How to find corresponding structural fragment of RDKit fingerprint bit

#1

Hi all,

I have generated a random forest classification model using RDKit Morgan fingerprints (1024).
I have found the most important bits contributing to the model e.g. Bit 709.
Is there an easy way to find out the corresponding structural fragment/atom from the given bit?

Many thanks
San

0 Likes

#2

Hi San,

We don’t currently have a KNIME node for this, but if you are also using Python, I can share a workflow that uses the RDKit Python integration to generate images of molecules with the morgan bits highlighted.

-greg

0 Likes

#3

Dear Greg,

Thanks for you reply.
Yes, that would be very helpful if you could share this.

San

0 Likes

#4

HI San,

Here’s an example workflow showing how to use the Python scripting node to get the information about fingerprint bits and pass it along to an RDKit Molecule Highlighting node:


Note that you will need to have an RDKit install in the Python environment that KNIME is using.
If you’re using Anaconda python (and I really, really recommend that you do), you can do this by activating the environment that KNIME is using and then doing;
conda install -c rdkit rdkit

I hope this helps,
-greg

0 Likes

#5

Hi Greg,

Many thanks for sharing this.
I am able to run it.
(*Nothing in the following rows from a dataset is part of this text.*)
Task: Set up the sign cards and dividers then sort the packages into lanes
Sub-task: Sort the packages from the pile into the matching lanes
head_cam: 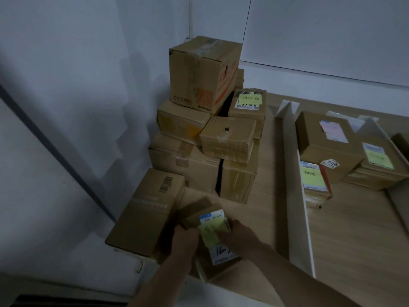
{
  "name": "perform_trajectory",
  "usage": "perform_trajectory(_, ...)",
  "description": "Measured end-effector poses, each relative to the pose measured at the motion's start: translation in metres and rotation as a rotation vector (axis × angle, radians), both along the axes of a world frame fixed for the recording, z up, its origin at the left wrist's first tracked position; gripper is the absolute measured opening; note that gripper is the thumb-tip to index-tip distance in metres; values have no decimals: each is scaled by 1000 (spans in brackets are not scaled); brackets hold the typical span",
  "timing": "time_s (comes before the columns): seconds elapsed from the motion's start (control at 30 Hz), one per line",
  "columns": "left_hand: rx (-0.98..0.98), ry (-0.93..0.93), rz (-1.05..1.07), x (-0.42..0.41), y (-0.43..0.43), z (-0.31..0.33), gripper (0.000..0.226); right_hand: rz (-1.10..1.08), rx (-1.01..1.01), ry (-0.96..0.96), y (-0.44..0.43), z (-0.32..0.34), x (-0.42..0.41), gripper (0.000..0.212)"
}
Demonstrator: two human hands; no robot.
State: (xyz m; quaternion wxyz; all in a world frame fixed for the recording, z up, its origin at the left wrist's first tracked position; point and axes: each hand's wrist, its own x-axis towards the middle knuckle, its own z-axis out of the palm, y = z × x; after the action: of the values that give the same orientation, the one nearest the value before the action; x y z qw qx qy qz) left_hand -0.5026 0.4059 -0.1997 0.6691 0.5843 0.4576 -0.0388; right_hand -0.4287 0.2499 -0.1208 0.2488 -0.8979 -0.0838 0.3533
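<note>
Both my hands hold a small cardboard package (200, 214) with a blue-and-white label and a yellow sticky note, low in the middle of the view. My left hand (184, 237) grips its left side and my right hand (238, 235) grips its right side. It sits above another labelled box (218, 261) on the floor. A pile of unsorted cardboard boxes (205, 138) stands behind it in the corner. A long white divider (303, 209) runs along the wooden floor to the right. Beyond it lie sorted packages (327, 142) with labels and sticky notes.
A long flat box (148, 211) lies left of my hands against the white wall (66, 107). A second white divider (376, 129) angles along the far right. White folded sign cards (287, 107) stand at the dividers' far ends. Bare wooden floor (354, 240) shows between the dividers.
</note>
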Motion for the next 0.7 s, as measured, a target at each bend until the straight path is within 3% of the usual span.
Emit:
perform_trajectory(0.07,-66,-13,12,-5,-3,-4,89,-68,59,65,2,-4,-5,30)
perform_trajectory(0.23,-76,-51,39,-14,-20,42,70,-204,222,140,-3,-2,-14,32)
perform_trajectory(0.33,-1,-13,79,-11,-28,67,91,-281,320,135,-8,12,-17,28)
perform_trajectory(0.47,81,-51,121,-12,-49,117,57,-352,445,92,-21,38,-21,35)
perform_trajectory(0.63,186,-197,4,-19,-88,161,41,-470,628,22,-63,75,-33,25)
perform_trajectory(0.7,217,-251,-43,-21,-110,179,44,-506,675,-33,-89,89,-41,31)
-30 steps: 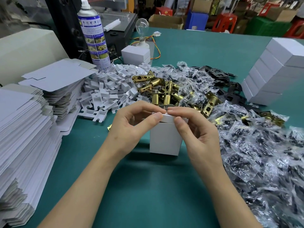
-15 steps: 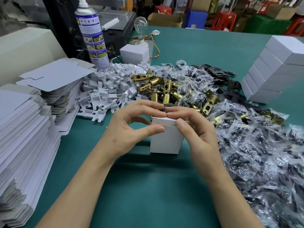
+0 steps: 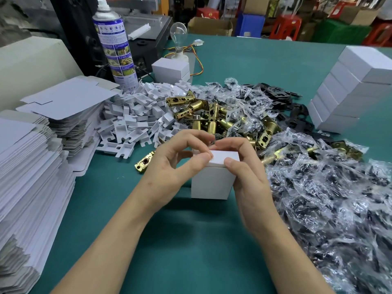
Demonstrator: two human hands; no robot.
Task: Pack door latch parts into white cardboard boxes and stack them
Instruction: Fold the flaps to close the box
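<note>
Both L hand & R hand pinch white box top; spray can txt illegible.

light: bright, even, from overhead | shadows: soft dark patch on desk at foot of white box | glare: sparkle on plastic bags | lens: edges bowed, cardboard stack stretched | focus: far background soft
</note>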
Really helpful!

San

0 Likes

#6

Hi Greg

Sorry to bother again but how can I extract these images from the table in high resolution for report/presentation?
I am new to knime, may be there are specific nodes for this?

San

0 Likes

#7

That’s an interesting question, and I don’t know the answer.
The images are SVG, so you they can be used at essentially any resolution, but I don’t know how to export them to a file.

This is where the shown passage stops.